Building an SCD Type 2 Pipeline in Azure Synapse Data Flows: Full History with Hash-Based Change Detection

In the SCD Type 1 hash pipeline, we built a pipeline that detects changes and overwrites old values. Simple, effective, but history is lost. Alice moved from Toronto to Mumbai, and Toronto disappeared forever.

SCD Type 2 fixes this. When Alice moves, we do NOT overwrite Toronto. Instead, we expire the Toronto row (set an end date and mark it inactive) and insert a new row with Mumbai. Both versions coexist. You can answer “where does Alice live NOW?” and “where did Alice live in 2023?” from the same table.

Think of it like a passport system. When you renew your passport, the old one gets a “cancelled” stamp and an expiry date. The new passport gets issued with today’s date. Immigration can look at both passports and see your complete travel history. You never lose the old record.

This post walks through building the complete SCD Type 2 pipeline using Synapse Data Flows — every transformation, every expression, and the exact logic for expiring old records and inserting new versions.

How SCD Type 2 Differs from Type 1
The Target Table Structure
The Complete Pipeline Architecture
The Source Data
Building the Data Flow: Step by Step
Step A: Source — Read CSV from ADLS Gen2
Step B: Derived Column — Generate Source Hash
Step C: Select — Prefix with SRC_
Step D: Source 2 — Read Existing Dimension Table
Step E: Select — Prefix Existing with DIM_
Step F: Lookup — Join Source with Existing Dimension
Step G: Conditional Split — New, Changed, Unchanged
Step H: The New Records Path (Insert with Surrogate Key)
Step I: The Changed Records Path — Two Operations
Step I-1: Expire Old Row (Update EndDate and is_active)
Step I-2: Insert New Version (New Row with Current Values)
Step J: Union — Merge All Inserts
Step K: Sink Insert — Write New and New-Version Rows
Step L: Sink Expire — Update Existing Rows
First Run vs Subsequent Runs
The Surrogate Key Strategy
Multiple Changes Over Time
Querying the SCD Type 2 Table
Common Errors and Fixes
Interview Questions
Wrapping Up

How SCD Type 2 Differs from Type 1

Aspect	Type 1 (Previous Post)	Type 2 (This Post)
When data changes	Overwrite old value	Expire old row, insert new row
History	Lost	Preserved
Row count	Fixed (one row per entity)	Grows (multiple rows per entity)
Key	Business key (employee_id)	Surrogate key (CustomerKey) + business key (CustomerID)
Audit columns	updated_tms	StartDate, EndDate, is_active
Sinks needed	1 (insert + update)	2 (one for inserts, one for expire updates)

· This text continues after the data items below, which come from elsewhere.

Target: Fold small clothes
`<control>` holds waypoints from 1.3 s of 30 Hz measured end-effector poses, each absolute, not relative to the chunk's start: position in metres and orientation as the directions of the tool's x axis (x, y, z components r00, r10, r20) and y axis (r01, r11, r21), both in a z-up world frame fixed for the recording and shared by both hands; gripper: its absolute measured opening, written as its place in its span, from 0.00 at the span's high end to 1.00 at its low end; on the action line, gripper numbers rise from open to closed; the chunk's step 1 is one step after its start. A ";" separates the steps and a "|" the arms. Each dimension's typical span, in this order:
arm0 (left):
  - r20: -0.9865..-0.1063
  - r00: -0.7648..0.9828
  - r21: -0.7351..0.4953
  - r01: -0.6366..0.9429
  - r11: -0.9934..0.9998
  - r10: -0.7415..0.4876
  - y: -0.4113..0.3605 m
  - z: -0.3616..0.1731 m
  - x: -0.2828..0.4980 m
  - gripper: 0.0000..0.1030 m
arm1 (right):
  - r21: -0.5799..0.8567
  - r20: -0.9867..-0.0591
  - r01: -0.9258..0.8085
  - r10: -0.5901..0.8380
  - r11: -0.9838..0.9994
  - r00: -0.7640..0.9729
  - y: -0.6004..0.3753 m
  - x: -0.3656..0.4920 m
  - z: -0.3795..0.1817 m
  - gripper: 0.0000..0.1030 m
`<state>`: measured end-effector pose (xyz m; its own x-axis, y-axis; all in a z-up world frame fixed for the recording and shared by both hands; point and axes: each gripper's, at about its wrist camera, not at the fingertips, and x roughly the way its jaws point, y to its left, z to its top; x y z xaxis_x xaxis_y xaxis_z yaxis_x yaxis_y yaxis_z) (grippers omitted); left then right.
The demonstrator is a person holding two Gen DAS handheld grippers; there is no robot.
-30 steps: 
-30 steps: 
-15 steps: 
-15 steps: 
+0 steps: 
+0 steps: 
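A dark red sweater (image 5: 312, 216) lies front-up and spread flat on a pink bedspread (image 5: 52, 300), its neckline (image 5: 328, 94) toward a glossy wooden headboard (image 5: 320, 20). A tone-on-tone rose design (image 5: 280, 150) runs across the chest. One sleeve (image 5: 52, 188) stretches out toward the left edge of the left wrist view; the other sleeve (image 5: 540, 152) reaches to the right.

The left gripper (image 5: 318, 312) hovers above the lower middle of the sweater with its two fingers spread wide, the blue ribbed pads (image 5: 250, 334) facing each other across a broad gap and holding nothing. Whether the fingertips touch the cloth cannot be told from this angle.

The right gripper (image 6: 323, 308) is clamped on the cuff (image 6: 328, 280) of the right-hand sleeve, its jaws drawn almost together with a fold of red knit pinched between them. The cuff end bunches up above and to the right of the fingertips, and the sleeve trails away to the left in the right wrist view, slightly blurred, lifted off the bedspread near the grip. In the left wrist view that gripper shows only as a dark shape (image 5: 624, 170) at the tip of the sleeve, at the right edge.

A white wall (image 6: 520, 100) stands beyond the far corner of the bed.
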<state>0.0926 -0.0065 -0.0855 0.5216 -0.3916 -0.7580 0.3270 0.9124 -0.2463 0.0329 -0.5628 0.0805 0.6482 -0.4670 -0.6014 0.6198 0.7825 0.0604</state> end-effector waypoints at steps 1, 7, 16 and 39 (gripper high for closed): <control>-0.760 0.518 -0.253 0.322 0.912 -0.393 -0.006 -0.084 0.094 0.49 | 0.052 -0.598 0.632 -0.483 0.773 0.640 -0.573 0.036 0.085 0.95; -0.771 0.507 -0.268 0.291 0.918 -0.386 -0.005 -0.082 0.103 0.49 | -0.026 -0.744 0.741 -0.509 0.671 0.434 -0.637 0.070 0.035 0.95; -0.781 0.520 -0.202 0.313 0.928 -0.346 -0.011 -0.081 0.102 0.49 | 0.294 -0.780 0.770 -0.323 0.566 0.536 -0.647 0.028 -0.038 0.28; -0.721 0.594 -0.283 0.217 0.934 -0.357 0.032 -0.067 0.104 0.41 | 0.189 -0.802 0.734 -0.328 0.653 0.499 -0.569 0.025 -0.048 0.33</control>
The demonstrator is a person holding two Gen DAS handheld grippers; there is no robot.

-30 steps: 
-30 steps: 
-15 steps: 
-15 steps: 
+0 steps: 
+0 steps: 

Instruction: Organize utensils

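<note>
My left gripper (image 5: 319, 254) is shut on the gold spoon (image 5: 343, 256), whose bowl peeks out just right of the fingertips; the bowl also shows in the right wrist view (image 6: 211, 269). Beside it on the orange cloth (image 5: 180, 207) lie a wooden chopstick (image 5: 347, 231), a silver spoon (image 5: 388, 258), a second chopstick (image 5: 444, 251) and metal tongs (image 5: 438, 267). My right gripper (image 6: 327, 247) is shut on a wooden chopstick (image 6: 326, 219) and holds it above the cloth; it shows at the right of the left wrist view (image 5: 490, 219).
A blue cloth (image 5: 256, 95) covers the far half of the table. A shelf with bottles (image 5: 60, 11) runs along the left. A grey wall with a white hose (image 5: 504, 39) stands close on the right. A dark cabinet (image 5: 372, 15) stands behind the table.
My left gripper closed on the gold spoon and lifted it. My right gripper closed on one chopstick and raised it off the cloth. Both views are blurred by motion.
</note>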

Real-life analogy: – Type 1 = Updating your phone contact. Old number is gone. – Type 2 = Your phone bill history. Every number you ever had is listed with dates of service.

The Target Table Structure

CREATE TABLE DimCustomer_SCD2 (
    CustomerKey     INT IDENTITY(1,1) PRIMARY KEY,  -- Surrogate key
    CustomerID      INT NOT NULL,                     -- Business key
    FirstName       VARCHAR(100),
    LastName        VARCHAR(100),
    City            VARCHAR(50),
    StateProvince   VARCHAR(50),
    CompanyName     VARCHAR(200),
    HashValue       VARCHAR(64),                      -- SHA-256 hash of all business columns
    StartDate       DATE DEFAULT CAST(GETDATE() AS DATE),
    EndDate         DATE DEFAULT '9999-12-31',
    is_active       BIT DEFAULT 1
);

Why Two Keys?

CustomerID (business key) = identifies the PERSON. Alice is always CustomerID=100, whether she lives in Toronto or Mumbai.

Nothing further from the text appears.